> _BRIEF_
Exact copies of all the entries below are expected in the answer.

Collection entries
*** Block opens ***

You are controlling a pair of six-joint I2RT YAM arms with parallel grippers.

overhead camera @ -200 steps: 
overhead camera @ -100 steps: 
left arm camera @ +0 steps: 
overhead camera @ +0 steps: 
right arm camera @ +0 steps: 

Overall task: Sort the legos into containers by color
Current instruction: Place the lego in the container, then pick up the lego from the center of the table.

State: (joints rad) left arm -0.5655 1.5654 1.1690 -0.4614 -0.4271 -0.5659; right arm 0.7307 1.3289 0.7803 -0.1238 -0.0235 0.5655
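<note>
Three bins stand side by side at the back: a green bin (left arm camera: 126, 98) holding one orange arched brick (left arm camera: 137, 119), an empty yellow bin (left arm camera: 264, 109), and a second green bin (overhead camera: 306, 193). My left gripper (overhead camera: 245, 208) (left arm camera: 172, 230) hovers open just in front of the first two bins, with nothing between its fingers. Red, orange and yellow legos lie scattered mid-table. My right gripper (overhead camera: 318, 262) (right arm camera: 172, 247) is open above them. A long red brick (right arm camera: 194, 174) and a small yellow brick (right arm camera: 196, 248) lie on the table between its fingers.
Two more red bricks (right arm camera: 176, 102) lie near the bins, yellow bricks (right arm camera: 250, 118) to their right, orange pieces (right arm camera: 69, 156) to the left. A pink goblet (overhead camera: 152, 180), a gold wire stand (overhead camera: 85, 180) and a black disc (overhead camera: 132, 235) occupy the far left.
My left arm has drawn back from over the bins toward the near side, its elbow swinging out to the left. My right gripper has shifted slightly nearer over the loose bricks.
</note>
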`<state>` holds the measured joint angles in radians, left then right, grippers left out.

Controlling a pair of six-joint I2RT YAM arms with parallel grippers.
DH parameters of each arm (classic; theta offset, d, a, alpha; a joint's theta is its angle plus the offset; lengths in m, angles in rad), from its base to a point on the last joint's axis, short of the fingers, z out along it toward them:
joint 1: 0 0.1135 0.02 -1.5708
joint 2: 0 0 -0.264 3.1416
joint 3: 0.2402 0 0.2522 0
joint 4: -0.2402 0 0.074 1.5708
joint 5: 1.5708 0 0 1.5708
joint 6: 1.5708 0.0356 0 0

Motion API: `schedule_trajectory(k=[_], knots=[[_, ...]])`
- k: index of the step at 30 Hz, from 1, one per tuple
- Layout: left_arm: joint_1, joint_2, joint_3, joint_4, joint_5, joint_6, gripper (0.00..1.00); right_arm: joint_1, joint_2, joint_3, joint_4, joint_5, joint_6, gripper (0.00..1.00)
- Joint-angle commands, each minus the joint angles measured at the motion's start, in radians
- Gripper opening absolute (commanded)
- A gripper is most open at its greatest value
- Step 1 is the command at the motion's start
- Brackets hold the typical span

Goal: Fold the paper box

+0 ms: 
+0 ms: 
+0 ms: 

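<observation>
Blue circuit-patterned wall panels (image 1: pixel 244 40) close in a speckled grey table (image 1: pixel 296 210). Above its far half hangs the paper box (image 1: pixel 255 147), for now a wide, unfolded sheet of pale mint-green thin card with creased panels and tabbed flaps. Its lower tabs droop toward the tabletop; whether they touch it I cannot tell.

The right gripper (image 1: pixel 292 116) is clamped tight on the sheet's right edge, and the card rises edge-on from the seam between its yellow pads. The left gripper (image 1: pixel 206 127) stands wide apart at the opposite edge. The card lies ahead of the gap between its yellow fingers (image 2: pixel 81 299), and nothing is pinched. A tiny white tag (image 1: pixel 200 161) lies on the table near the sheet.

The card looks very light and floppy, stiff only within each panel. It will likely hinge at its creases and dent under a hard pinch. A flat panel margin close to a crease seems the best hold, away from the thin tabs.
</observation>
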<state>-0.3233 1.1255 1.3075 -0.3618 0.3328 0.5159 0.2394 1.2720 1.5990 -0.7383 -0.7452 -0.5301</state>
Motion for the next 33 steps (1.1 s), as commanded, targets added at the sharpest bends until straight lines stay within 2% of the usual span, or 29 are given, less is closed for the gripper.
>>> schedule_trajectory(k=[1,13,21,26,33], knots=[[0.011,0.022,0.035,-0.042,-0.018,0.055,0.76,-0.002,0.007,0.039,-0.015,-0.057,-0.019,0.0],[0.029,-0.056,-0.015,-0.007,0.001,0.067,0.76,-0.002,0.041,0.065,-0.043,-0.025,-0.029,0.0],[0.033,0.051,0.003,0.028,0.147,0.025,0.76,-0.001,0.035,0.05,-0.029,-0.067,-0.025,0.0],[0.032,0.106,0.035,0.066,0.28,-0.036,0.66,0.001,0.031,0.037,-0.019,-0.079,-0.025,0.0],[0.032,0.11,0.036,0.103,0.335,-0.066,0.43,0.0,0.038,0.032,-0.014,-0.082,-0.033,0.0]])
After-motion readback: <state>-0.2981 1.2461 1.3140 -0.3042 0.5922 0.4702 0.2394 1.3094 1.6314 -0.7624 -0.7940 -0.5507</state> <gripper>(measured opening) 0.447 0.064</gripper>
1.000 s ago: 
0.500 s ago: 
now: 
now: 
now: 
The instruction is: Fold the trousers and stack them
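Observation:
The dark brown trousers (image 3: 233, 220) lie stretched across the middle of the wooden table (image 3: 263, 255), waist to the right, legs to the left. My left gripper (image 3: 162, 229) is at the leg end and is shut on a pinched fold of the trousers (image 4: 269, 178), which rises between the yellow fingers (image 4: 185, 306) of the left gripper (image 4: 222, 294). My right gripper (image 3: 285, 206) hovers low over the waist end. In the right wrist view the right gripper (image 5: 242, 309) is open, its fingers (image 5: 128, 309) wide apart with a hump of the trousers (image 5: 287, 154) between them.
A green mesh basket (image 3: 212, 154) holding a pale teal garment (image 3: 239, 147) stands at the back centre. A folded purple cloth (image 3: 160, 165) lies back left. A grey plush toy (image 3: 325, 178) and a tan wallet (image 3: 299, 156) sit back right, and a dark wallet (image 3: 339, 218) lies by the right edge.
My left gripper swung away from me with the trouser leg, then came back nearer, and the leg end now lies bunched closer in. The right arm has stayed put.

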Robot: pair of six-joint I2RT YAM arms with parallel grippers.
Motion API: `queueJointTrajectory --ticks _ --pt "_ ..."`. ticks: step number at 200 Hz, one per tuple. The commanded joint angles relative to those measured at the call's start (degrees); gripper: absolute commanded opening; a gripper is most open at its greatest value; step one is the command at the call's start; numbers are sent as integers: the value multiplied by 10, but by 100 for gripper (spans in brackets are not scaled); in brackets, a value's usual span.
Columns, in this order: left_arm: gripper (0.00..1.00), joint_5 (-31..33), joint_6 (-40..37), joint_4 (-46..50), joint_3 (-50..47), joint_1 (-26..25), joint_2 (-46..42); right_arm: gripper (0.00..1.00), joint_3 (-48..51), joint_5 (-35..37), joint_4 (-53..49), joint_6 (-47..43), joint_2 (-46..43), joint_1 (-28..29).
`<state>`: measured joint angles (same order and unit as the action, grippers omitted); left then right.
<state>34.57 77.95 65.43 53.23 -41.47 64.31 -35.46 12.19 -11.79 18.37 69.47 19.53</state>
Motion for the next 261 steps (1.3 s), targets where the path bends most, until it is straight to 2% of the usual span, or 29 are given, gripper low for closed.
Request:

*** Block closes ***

> _SOLUTION_
You are controlling a pair of six-joint I2RT YAM arms with parallel grippers.

overhead camera @ -200 steps: 
overhead camera @ -100 steps: 
left arm camera @ +0 steps: 
overhead camera @ +0 steps: 
right arm camera @ +0 steps: 

Overall task: Sort the legos into containers by color
Current instruction: Place the lego in the container, then pick up the lego from the center of the table.

State: (joints rad) left arm -0.5655 1.5654 1.1690 -0.4614 -0.4271 -0.5659; right arm 0.7307 1.3289 0.7803 -0.1238 -0.0235 0.5655
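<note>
Three bins stand side by side at the back: a green bin (left arm camera: 126, 98) holding one orange arched brick (left arm camera: 137, 119), an empty yellow bin (left arm camera: 264, 109), and a second green bin (overhead camera: 306, 193). My left gripper (overhead camera: 245, 208) (left arm camera: 172, 230) hovers open just in front of the first two bins, with nothing between its fingers. Red, orange and yellow legos lie scattered mid-table. My right gripper (overhead camera: 318, 262) (right arm camera: 172, 247) is open above them. A long red brick (right arm camera: 194, 174) and a small yellow brick (right arm camera: 196, 248) lie on the table between its fingers.
Two more red bricks (right arm camera: 176, 102) lie near the bins, yellow bricks (right arm camera: 250, 118) to their right, orange pieces (right arm camera: 69, 156) to the left. A pink goblet (overhead camera: 152, 180), a gold wire stand (overhead camera: 85, 180) and a black disc (overhead camera: 132, 235) occupy the far left.
My left arm has drawn back from over the bins toward the near side, its elbow swinging out to the left. My right gripper has shifted slightly nearer over the loose bricks.
</note>
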`<state>` holds the measured joint angles in radians, left then right, grippers left out.

Controlling a pair of six-joint I2RT YAM arms with parallel grippers.
DH parameters of each arm (classic; theta offset, d, a, alpha; a joint's theta is its angle plus the offset; lengths in m, angles in rad), from its base to a point on the last joint's axis, short of the fingers, z out along it toward them:
joint 1: 0 0.1135 0.02 -1.5708
joint 2: 0 0 -0.264 3.1416
joint 3: 0.2402 0 0.2522 0
joint 4: -0.2402 0 0.074 1.5708
joint 5: 1.5708 0 0 1.5708
joint 6: 1.5708 0.0356 0 0

Motion API: `schedule_trajectory(k=[_], knots=[[_, ...]])`
- k: index of the step at 30 Hz, from 1, one per tuple
- Layout: left_arm: joint_1, joint_2, joint_3, joint_4, joint_5, joint_6, gripper (0.00..1.00); right_arm: joint_1, joint_2, joint_3, joint_4, joint_5, joint_6, gripper (0.00..1.00)
- Joint-angle commands, each minus the joint angles measured at the motion's start, in radians
- Gripper opening absolute (commanded)
- A gripper is most open at its greatest value
- Step 1 is the command at the motion's start
- Brackets hold the typical span

Goal: Fold the paper box

+0 ms: 
+0 ms: 
+0 ms: 

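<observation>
Blue circuit-patterned wall panels (image 1: pixel 244 40) close in a speckled grey table (image 1: pixel 296 210). Above its far half hangs the paper box (image 1: pixel 255 147), for now a wide, unfolded sheet of pale mint-green thin card with creased panels and tabbed flaps. Its lower tabs droop toward the tabletop; whether they touch it I cannot tell.

The right gripper (image 1: pixel 292 116) is clamped tight on the sheet's right edge, and the card rises edge-on from the seam between its yellow pads. The left gripper (image 1: pixel 206 127) stands wide apart at the opposite edge. The card lies ahead of the gap between its yellow fingers (image 2: pixel 81 299), and nothing is pinched. A tiny white tag (image 1: pixel 200 161) lies on the table near the sheet.

The card looks very light and floppy, stiff only within each panel. It will likely hinge at its creases and dent under a hard pinch. A flat panel margin close to a crease seems the best hold, away from the thin tabs.
</observation>
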<state>-0.3233 1.1255 1.3075 -0.3618 0.3328 0.5159 0.2394 1.2720 1.5990 -0.7383 -0.7452 -0.5301</state>
Motion for the next 33 steps (1.1 s), as commanded, targets added at the sharpest bends until straight lines stay within 2% of the usual span, or 29 are given, less is closed for the gripper.
>>> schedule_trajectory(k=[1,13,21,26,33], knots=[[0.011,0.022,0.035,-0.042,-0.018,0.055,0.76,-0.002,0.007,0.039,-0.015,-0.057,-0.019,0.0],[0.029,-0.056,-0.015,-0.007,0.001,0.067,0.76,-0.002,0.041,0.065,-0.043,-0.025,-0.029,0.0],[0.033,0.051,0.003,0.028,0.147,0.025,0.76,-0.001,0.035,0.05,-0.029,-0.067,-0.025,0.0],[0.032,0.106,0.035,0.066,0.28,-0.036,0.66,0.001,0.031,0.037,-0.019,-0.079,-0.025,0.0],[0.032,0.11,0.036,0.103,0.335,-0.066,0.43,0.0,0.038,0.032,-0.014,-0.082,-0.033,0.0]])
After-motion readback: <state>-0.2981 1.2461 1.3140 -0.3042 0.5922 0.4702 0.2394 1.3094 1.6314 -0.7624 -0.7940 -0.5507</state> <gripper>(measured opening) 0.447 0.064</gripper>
1.000 s ago: 
0.500 s ago: 
now: 
now: 
now: 
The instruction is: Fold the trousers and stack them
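Observation:
The dark brown trousers (image 3: 233, 220) lie stretched across the middle of the wooden table (image 3: 263, 255), waist to the right, legs to the left. My left gripper (image 3: 162, 229) is at the leg end and is shut on a pinched fold of the trousers (image 4: 269, 178), which rises between the yellow fingers (image 4: 185, 306) of the left gripper (image 4: 222, 294). My right gripper (image 3: 285, 206) hovers low over the waist end. In the right wrist view the right gripper (image 5: 242, 309) is open, its fingers (image 5: 128, 309) wide apart with a hump of the trousers (image 5: 287, 154) between them.
A green mesh basket (image 3: 212, 154) holding a pale teal garment (image 3: 239, 147) stands at the back centre. A folded purple cloth (image 3: 160, 165) lies back left. A grey plush toy (image 3: 325, 178) and a tan wallet (image 3: 299, 156) sit back right, and a dark wallet (image 3: 339, 218) lies by the right edge.
My left gripper swung away from me with the trouser leg, then came back nearer, and the leg end now lies bunched closer in. The right arm has stayed put.
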
Robot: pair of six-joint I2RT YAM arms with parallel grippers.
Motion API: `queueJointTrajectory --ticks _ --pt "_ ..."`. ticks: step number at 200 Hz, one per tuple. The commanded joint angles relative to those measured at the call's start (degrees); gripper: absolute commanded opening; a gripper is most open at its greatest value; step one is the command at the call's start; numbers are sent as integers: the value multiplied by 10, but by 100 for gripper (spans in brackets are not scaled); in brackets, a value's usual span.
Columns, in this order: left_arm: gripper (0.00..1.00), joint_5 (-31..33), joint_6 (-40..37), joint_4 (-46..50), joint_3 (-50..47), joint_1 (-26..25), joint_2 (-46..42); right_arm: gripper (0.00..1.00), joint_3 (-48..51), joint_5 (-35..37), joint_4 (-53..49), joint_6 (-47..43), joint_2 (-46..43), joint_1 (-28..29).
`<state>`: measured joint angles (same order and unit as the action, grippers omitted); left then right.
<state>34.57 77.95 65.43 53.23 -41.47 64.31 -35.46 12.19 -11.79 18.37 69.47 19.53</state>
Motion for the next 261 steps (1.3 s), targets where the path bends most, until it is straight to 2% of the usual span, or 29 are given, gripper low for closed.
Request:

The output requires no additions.